PS there are some quirky things in this painting!

  • What’s the bright red and blue shed doing in the far right? Bonnard is all about pastels, why feel the need to insert these bright blobs?
  • Who in their right mind puts warm egg yolk yellow in the green lushes of a tree? Bonnard, that’s who. In the top of the middle panel.
  • The right panel has clear dark and light shapes playing against each other. The left panel does not however. Does that make this painting lob sided? If not, why not?
  • some parts have gotten no paint at all, the bare beige canvas is just showing. What guts to send it to a collector and declare it finished!
  • On the left, that’s his wife. Playing with a cat. Guts! And a cat nut. You’d be surprised how much paintings of Bonnard have a cat in them.

good days working: artist and writer

again it works, my idea of having one job per day.

yesterday I was an artist once more. I saw a piece of art on a wall in a tv series that fire started me -am I the only one?- and I took out my artist note book. It prompted sketches for wood block prints where you lose pieces of the wood during the print process. Combined with women figures. But people, you see. Who happen to be women. People with an inner life, an inner existence. Which cannot be determined because all we have is exterior and colours and paper and words.

The series was Dem Som Draeber, nr.6. In Thomas’ house.

Other series of which I recall wall art vividly are Dexter (in the house he and Rita lived in, there’s a flowery piece, mostly on the left side of the shooting frames. I love to remake it more boldly, with more distinquised blobs in more layers); Will and Grace (the portrait in their apartment.
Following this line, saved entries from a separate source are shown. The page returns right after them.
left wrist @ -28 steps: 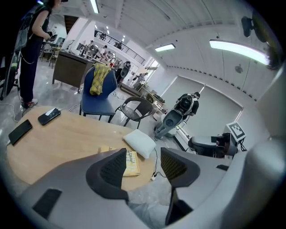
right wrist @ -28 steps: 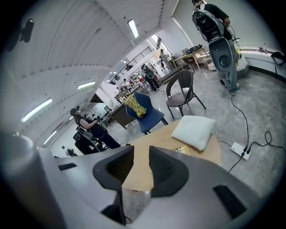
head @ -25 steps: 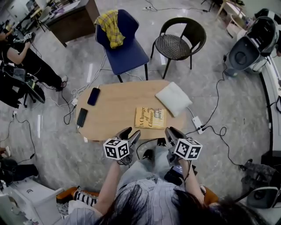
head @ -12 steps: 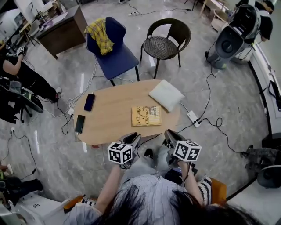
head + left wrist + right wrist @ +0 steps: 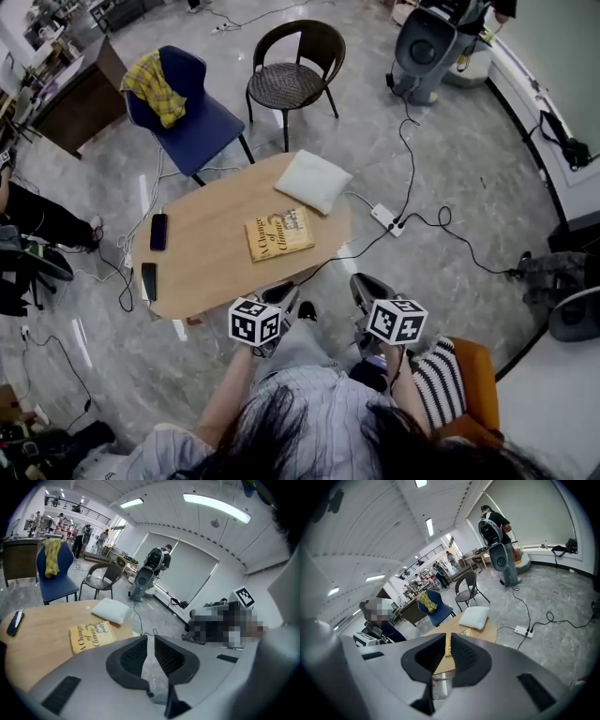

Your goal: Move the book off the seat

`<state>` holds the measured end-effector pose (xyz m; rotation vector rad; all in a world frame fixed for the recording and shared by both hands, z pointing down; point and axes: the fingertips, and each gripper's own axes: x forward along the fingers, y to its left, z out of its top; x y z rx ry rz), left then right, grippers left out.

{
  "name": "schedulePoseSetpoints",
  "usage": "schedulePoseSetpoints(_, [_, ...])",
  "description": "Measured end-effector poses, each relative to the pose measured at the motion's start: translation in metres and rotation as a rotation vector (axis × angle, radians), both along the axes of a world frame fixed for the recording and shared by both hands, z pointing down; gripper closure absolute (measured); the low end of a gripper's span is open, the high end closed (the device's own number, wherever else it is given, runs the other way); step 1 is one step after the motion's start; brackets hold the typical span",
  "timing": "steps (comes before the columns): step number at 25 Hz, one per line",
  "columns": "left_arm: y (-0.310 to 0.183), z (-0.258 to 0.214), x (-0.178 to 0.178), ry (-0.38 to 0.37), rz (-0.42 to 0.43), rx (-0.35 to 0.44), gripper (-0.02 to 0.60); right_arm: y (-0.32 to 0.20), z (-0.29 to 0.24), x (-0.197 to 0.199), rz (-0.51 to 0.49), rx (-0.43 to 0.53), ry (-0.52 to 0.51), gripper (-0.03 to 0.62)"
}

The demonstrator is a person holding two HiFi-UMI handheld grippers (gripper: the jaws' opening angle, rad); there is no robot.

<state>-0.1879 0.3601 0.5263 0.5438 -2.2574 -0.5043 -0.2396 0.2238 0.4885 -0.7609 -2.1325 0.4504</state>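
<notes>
The yellow book (image 5: 279,233) lies flat on the oval wooden table (image 5: 202,267), cover up, and shows too in the left gripper view as the book (image 5: 92,636). My left gripper (image 5: 279,298) hovers off the table's near edge, above the person's lap. Its jaws are closing, with a narrow slit left and nothing between them (image 5: 150,641). My right gripper (image 5: 367,286) hangs to the right, clear of the table. Its jaws are closing too, almost touching and empty (image 5: 448,644). Neither gripper touches the book.
A white pillow (image 5: 313,180) lies on the table's far right end, two phones (image 5: 158,231) near its left end. Beyond stand a blue chair (image 5: 192,117) with a yellow cloth and a dark round chair (image 5: 291,80). A power strip (image 5: 385,217) and cables lie on the floor.
Both grippers' jaws have narrowed from clearly apart to almost together. The head view has swung, so table and book now sit farther left and farther from the grippers.
</notes>
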Motion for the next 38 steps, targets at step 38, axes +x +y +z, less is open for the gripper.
schedulePoseSetpoints(38, [-0.280,-0.073,0.214,-0.180,0.286,-0.034,0.535,-0.241,-0.041,0.267,0.168,-0.002,-0.146,0.562])
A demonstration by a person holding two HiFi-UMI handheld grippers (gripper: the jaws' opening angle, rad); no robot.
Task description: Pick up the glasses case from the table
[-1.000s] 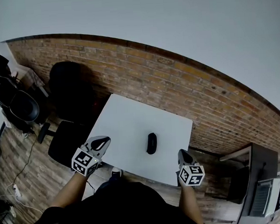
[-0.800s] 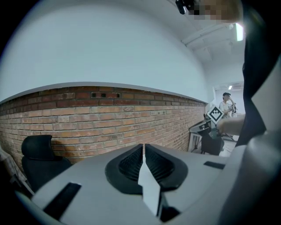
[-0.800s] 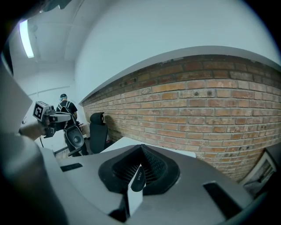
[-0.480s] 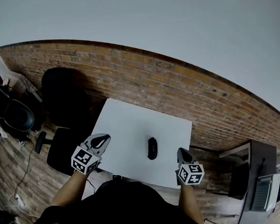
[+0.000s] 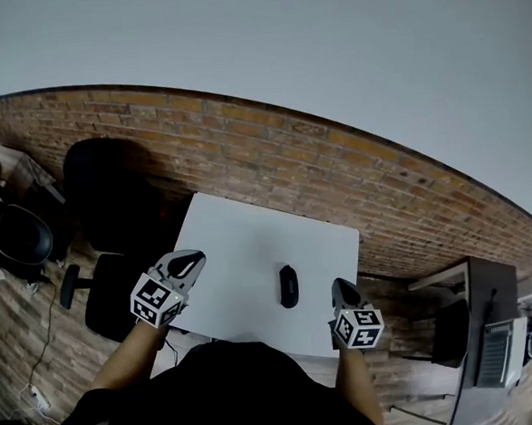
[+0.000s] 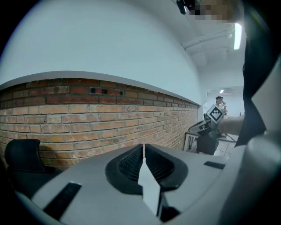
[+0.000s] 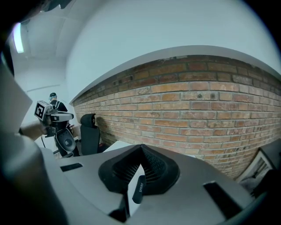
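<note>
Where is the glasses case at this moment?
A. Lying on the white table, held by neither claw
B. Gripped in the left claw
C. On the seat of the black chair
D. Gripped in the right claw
A: the head view shows the glasses case lying flat on the white table, clear of the left claw and the right claw, both of which are shut on nothing.
</note>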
I always want to enhance its colours and contrast yet give it more subtleness and vulnerability)

The timing of these sketches was not as organized as I had imagined. In the morning, my ‘gold mine hour’ slipped through my hands when I collapsed after going nr. 2. (is this too specific? My bodily system cannot rebalance itself it seems after that natural thing. Nor after a shower. Or if you startle me (by sound or touch). I think it matters to notice such things because it gives a clue. Must have something to do with the Nerves Vagues, bloodpressure, intercellular pressure and electrolytes.)

Anyway, I spend the morning on the couch. The afternoon too. It was only late in the day that I got going again and then suddenly I was able to work on some art.

Today I am writing. Again, lots of circumnavigating such as surfing, writing here and making cups of tea. But still, I have written a bit on bacteria and I am enjoying the work. I’ll get back to it now.